All esophageal stents are placed in the operating room using general anesthesia and fluoroscopy by a thoracic surgeon following flexible esophagoscopy. The purposes of esophagoscopy are to localize the esophageal leak and decide which size stent should be utilized (Figure 4). Choice of stent is by surgeon discretion; in our institution we utilize a mix of fully covered, self-expanding plastic or metal stents. Our approach has been to oversize the stent both in length and diameter. This has had a beneficial effect on stent migration and, we believe, the ability to seal a leak relatively quickly. We generally use a 21 to 25 millimeters diameter stent in the longest length possible without crossing the gastroesophageal junction or the arytenoid fold of the posterior oropharynx. Placement of the stent is centered on the perforation area with ample length on either proximal or distal ends. We have not found it beneficial to routinely place more than one stent in the esophagus in an attempt to seal a perforation, fistula or anastomotic leak. In our practice, it is also important to establish enteral access prior to stent placement. If a patient has not undergone esophagectomy or has no other form of enteral access, a percutaneous endoscopic gastrostomy or laparoscopic jejunostomy tube is performed. Both can be placed to gravity drainage initially negating the need for a nasogastric tube with feedings thereafter.

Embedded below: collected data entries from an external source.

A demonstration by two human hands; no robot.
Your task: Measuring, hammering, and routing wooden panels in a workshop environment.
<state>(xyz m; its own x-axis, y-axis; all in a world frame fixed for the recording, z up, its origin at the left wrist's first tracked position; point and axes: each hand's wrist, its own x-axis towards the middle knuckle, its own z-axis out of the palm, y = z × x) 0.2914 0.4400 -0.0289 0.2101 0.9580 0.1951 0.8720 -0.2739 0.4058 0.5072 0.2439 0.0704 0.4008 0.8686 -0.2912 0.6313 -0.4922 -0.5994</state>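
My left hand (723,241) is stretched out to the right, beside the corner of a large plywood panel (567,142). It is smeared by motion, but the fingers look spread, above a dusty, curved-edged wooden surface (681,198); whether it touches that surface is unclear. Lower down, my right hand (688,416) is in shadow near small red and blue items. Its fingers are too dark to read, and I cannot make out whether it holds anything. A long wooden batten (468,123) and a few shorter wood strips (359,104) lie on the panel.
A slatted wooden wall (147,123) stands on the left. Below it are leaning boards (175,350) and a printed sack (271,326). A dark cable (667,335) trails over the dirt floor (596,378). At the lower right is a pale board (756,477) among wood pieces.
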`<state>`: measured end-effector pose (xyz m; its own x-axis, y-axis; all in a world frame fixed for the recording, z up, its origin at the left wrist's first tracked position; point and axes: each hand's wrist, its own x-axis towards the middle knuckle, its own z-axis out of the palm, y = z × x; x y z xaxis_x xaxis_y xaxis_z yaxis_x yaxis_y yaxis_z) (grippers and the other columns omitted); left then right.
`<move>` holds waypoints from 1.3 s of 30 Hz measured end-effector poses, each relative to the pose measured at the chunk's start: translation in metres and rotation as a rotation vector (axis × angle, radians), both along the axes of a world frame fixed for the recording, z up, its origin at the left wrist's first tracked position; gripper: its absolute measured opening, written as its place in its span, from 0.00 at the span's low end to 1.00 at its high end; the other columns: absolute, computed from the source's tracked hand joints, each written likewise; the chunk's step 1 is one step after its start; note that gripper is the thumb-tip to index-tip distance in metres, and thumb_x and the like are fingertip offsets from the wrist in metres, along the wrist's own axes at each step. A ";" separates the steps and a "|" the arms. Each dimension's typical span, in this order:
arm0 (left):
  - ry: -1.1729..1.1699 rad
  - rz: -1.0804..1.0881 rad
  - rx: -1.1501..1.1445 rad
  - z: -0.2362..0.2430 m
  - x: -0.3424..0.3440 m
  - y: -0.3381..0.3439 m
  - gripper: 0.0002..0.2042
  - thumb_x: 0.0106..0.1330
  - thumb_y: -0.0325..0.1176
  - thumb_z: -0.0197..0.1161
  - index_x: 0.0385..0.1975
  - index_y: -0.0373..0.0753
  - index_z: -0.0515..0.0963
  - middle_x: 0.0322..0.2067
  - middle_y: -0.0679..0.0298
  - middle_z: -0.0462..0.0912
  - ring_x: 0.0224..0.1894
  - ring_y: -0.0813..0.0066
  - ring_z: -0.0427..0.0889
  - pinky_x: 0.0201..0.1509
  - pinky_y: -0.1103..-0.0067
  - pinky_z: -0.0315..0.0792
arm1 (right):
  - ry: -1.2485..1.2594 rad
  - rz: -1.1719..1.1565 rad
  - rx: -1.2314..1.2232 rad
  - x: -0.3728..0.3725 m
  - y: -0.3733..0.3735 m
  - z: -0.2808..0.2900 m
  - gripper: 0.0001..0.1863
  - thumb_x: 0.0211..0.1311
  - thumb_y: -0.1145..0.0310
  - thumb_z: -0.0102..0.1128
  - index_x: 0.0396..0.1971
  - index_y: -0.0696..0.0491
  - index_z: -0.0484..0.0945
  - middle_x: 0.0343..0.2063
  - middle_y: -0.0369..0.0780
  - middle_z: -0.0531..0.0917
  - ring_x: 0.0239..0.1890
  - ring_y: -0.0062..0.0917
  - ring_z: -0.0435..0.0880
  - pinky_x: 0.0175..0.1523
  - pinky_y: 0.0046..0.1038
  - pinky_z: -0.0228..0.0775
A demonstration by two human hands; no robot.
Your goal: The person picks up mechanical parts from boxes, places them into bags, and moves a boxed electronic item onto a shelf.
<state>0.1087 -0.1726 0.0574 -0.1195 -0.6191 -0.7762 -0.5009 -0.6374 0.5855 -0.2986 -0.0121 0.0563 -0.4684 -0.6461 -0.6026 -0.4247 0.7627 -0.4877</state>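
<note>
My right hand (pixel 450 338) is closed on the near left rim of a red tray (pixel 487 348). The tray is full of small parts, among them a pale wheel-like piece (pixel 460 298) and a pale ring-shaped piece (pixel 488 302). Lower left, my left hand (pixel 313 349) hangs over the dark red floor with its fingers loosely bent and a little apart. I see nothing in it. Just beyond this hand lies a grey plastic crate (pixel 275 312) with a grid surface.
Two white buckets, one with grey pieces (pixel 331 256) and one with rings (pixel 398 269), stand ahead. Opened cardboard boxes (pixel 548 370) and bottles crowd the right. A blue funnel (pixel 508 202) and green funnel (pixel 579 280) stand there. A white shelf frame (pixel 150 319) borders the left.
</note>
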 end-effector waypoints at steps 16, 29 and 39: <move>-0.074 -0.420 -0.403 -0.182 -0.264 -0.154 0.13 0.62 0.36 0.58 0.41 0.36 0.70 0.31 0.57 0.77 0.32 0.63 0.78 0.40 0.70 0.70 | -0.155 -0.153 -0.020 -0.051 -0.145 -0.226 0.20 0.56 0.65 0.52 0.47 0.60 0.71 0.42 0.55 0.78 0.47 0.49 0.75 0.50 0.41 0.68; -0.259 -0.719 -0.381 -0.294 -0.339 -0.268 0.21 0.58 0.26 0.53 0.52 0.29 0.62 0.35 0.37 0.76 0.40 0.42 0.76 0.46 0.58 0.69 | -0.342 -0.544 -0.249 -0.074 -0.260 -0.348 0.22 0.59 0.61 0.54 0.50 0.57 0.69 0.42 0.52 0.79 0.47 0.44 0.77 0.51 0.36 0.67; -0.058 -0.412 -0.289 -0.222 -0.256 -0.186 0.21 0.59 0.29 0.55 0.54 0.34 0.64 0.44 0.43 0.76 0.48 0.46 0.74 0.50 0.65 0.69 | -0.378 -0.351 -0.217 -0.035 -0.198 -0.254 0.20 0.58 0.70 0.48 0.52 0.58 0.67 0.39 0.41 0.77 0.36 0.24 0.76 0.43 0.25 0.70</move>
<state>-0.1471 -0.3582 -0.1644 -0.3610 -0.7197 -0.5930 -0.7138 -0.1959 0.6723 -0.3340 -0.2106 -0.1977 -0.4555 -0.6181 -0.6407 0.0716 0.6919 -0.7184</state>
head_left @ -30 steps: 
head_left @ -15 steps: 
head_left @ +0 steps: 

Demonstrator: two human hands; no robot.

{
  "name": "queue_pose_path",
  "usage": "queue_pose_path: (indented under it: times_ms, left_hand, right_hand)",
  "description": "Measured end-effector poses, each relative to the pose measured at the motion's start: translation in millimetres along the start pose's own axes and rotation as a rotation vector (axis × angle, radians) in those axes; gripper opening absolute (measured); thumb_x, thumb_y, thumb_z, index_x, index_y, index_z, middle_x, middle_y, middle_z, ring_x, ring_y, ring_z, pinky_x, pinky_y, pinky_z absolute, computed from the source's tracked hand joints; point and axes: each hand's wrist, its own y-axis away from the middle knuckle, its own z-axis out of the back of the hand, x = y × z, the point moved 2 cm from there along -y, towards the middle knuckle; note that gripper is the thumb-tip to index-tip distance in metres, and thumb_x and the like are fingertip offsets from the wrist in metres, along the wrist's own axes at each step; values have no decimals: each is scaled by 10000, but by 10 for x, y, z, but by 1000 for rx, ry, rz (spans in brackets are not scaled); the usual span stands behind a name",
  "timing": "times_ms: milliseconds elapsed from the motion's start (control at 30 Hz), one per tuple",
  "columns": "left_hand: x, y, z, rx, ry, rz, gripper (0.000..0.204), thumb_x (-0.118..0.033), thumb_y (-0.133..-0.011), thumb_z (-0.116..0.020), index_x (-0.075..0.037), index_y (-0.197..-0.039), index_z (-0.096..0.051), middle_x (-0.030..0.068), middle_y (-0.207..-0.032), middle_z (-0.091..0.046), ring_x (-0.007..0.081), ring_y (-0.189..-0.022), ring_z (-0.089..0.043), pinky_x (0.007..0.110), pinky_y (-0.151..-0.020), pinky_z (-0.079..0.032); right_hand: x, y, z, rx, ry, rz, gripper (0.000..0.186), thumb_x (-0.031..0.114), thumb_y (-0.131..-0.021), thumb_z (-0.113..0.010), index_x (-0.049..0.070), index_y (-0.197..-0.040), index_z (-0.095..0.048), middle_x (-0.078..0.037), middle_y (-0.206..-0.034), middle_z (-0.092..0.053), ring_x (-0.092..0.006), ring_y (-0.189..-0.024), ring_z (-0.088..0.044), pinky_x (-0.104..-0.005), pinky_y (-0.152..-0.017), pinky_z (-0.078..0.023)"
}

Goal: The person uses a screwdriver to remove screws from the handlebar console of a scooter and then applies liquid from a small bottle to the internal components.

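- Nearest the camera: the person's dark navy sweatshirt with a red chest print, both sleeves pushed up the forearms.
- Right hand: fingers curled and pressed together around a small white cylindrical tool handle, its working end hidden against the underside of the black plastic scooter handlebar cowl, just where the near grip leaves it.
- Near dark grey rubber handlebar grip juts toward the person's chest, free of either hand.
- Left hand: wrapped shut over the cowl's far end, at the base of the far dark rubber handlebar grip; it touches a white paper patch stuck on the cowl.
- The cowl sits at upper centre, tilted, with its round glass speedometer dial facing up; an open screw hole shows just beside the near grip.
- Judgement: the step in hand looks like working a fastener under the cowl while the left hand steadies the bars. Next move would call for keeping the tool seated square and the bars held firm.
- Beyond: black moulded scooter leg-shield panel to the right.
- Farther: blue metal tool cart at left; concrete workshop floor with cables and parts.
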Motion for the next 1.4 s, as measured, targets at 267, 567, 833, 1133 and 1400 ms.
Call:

Figure 4 Endoscopic view of an acute esophageal perforation.

Proximal and distal landmarks are marked with a radiopaque object and while utilizing fluoroscopy for stent deployment (Figure 5). A guide wire is inserted through the endoscope, followed by the stent which is threaded through under direct fluoroscopy, positioned and deployed. Repeat esophagoscopy is utilized to confirm proper placement of the stent

Figure 5 Fluoroscopic image of an esophageal stent placement for acute perforation.

In case adjustments should be made, the stent can be easily grasped and moved to a more proximal point using endoscopy and/or fluoroscopy. However, if the stent is too proximal after deployment, it will likely need to be removed and replaced to prevent further injury to the esophagus. If the stent does not open completely after its deployment, a pneumatic esophageal dilatation balloon can be used to expand it. Within 24 hours, the stent tends to fully expand without further intervention and lies snug against the esophagus.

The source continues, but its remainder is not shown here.